Administrative Law primarily concerns itself with the official action which may be:

  1. Rule making action.
  2. Rule decision action or adjudicatory action.
  3. Rule application action.
One of main thrusts of the study of Administrative Law is on the procedure by which the official action is reached. If the means or procedure are not trust worthy the end cannot be just.

An administrative action may be controlled by:

  1. Courts exercising writ jurisdiction through the writs of habeas corpus, mandamus, certiorari, prohibition and quo-warranto.
  2. Courts exercising ordinary judicial powers through suits, injunctions and declaratory actions.
  3. Higher administrative authorities.
  4. Public opinion and mass media in the 20th century is also an important control on any administration which a student of Administrative Law cannot lose sight of.

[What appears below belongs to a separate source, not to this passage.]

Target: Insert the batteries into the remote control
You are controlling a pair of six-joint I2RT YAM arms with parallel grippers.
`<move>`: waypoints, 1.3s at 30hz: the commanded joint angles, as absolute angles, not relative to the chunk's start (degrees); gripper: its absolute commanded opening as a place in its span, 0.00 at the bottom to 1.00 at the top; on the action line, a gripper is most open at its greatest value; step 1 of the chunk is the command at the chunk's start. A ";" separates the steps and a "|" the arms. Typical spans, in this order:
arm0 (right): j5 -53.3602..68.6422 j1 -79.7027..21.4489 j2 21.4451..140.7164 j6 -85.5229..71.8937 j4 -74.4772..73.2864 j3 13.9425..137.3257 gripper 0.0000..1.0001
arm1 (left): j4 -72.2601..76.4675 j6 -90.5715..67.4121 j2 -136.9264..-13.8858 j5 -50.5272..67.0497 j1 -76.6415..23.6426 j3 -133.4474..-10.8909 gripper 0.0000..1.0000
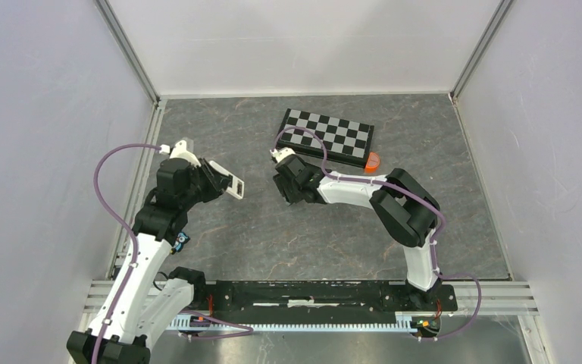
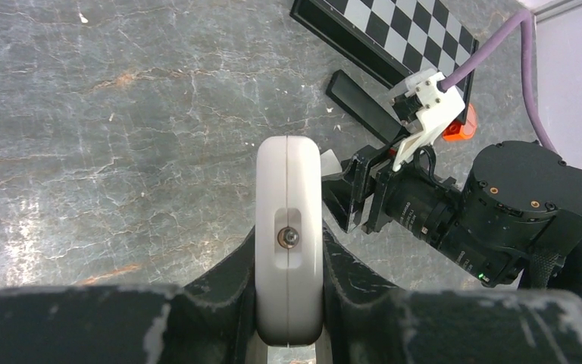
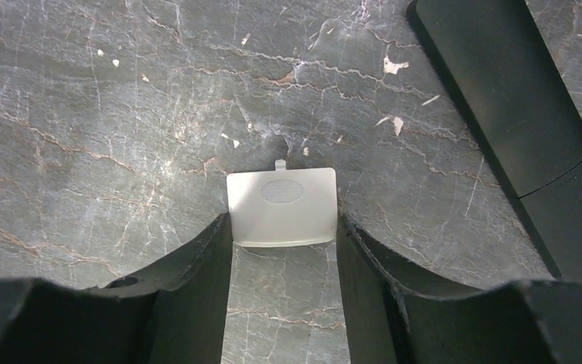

Consumer organizations and interests representations also play an important role in controlling the arbitrary exercise, public power both the pre-natal and postnatal stages. Though in India this form of control is still at the take off stage yet organizations such as consumer protection and research society for protection of civil liberties and other consultative and advisory bodies have played a significant role in this direction.

Cause of Administrative Law in India.
Basically Administrative Law is a byproduct of intensive form of government. During the last century the role of government has changed in almost every country of the world Laissez fairy to paternalism and from paternalism to materialism. Today the expectation from the government is not only to protect its people from external aggression and internal disturbance but also to take care of its citizens from the cradle to the grave.

Till the end of the British rule in India, the government was concerned with the most primary duties only and the functions of a welfare state were not discharged. When India became independent the philosophy of welfare state was made the creed of the Indian Constitution.

Article 38 provides that the state shall strive to secure a social order in which social and economic justice shall inform all institutions of national life.
Article 39 requires the state to direct its policy towards securing an order in which citizen have equal rights to an adequate means of livelihood.
Article 39-A and Article 31 oblige the state to provide for equal justice and free legal aid, work within its economic capacity and development, education assistance in old age, unemployment and other contingencies.
Article 43 & Article 43-A enjoin upon the state to secure work for the workers, Living wage, decent standard of living and participation in the management of industries.
Article 45 obliges the state to provide free and compulsory education for children up to the age of 14 years.
Article 47 enjoins upon the state to regard the raising of the level of nutrition and the standard of living of its people and the improvement of public health as among its primary duties.
Article 48-A impose a duty upon the state to protect and improve environment.
Article 300 gives a right to the individual to file a suit against the government for the torts committed by its servants.
Article 311 protects government servants from arbitrary actions of the government in the matters of dismissal, termination and reduction in rank.
Article 136 confers power on the Supreme Court to grant special leave to appeal from any judgment, decree, determination, sentence or order passed or made by any court or tribunal in India.
Article 32 and 226, the Supreme Court and the various high courts have been invested with powers to issue writs to check the excess of the government and the administrative agencies.

Today in India, the administrative process has grown so much that it will not be out of place to say that today we are not governed but administered.